文摘Background: Indications for implantable cardioverter defibrillator(ICD) implantation are expanding, but many primary and secondary ICD trials have excluded patients with advanced renal insufficiency. We investigated the effect of renal function on the incidence and time to first appropriate ICD shock. Method: We analyzed data from all new ICD implantations at a tertiary care center from July 2001 to December 2002. Results: During a mean follow-up time of 445±285 days, 29(13%) of 230 patients(age 63±14 years, 79%men, 77%white, 75%coronary artery disease, left ventricular ejection fraction 0.28±0.14) received 41 appropriate shocks. Patients were divided into tertiles according to their serum creatinine level. The 1-year incidence of appropriate ICD shock was 3.8%, 10.8%, and 22.7%in the first, second, and third tertiles, respectively(P=.003).
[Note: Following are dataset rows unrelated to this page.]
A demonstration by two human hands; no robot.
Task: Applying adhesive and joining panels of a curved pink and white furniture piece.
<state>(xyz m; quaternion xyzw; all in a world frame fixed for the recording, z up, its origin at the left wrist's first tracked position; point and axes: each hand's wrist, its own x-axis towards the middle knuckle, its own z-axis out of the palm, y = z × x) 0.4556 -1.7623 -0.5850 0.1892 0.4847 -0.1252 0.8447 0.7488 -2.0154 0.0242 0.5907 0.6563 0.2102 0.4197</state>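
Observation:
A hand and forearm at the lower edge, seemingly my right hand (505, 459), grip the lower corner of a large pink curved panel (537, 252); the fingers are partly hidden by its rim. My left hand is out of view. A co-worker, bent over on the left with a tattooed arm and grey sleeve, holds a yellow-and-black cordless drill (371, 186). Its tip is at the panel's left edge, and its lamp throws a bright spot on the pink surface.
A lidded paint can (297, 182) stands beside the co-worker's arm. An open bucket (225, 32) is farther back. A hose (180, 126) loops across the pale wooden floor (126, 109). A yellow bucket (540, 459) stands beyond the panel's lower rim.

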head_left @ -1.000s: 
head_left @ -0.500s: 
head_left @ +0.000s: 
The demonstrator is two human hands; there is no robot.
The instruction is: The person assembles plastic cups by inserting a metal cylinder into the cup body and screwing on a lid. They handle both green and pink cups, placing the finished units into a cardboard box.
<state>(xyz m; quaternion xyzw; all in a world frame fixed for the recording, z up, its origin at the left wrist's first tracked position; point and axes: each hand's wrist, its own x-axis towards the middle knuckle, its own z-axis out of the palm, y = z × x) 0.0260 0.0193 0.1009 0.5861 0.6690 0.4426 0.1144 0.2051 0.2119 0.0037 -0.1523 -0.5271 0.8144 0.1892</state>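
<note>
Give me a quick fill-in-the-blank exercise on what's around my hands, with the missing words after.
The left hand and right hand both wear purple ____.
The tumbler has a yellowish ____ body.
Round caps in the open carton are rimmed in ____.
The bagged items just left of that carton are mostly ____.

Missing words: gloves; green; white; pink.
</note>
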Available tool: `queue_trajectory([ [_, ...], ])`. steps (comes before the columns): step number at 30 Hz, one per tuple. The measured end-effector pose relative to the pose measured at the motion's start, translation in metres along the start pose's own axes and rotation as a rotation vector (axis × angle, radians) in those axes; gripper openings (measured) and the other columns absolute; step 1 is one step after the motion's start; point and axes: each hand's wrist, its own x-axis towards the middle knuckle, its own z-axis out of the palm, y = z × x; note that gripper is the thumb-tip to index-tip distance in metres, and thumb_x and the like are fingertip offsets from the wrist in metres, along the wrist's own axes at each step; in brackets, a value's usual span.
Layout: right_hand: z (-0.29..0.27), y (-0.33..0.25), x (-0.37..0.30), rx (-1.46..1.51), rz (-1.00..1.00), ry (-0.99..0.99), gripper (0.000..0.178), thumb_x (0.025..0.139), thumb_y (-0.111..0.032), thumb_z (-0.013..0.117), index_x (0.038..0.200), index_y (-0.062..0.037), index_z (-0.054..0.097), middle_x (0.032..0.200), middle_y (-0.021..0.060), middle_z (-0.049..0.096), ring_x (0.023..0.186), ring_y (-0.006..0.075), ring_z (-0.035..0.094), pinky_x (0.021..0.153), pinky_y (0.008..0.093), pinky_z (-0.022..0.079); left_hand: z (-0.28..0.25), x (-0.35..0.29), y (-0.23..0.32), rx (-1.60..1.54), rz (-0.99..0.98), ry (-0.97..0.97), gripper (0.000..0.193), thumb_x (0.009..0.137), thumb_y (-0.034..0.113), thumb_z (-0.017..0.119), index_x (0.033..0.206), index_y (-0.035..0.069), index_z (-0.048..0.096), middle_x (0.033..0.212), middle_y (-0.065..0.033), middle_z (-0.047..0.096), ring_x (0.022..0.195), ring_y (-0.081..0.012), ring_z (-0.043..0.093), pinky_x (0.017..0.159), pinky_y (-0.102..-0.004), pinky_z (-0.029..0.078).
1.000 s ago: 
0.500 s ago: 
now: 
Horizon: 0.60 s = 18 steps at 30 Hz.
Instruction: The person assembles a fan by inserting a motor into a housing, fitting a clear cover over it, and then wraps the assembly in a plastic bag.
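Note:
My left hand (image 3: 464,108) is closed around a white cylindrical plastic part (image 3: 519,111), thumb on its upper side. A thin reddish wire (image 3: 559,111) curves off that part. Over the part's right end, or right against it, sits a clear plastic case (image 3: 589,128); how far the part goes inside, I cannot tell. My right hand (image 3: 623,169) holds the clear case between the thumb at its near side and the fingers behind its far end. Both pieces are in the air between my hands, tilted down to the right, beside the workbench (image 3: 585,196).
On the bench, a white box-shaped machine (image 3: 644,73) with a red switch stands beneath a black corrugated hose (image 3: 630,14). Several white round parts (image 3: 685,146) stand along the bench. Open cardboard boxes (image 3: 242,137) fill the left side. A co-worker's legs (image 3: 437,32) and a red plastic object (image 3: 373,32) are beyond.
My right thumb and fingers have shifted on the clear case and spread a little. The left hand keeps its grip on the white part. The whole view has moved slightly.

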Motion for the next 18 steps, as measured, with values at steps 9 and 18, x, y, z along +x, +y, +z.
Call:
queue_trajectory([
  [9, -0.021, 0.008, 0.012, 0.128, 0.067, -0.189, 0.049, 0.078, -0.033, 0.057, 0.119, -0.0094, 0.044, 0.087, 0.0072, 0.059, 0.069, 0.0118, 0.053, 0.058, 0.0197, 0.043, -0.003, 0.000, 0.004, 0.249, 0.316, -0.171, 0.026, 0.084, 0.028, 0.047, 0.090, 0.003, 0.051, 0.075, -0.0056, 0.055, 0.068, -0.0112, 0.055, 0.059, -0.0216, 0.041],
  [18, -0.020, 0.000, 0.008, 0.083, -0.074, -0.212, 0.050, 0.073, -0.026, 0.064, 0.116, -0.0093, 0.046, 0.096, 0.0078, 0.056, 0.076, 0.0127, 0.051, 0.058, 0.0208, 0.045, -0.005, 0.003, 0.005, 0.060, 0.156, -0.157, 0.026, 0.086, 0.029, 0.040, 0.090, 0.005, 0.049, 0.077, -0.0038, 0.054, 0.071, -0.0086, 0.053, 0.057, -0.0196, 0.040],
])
Using the same cut off values of serum creatinine, the 1-year incidence of appropriate ICD therapy(shock and antitachycardia pacing)was 8.8%, 20.8%, and 26.3%(P=.02). After correcting for age, sex, race, left ventricular ejection fraction, indication for ICD implantation, and use of β-blockers in a Cox regression model, serum creatinine was still an independent predictor of the time to first appropriate ICD shock(hazard ratio 6.0 for the third compared with the first tertile, P=.001). Conclusion: Renal insufficiency is a strong predictor of appropriate ICD shocks. Defibrillator therapy should therefore not be withheld based on the presence of this comorbidity. The mechanisms underlying the relationship between renal function and ventricular arrhythmias deserve further investigation.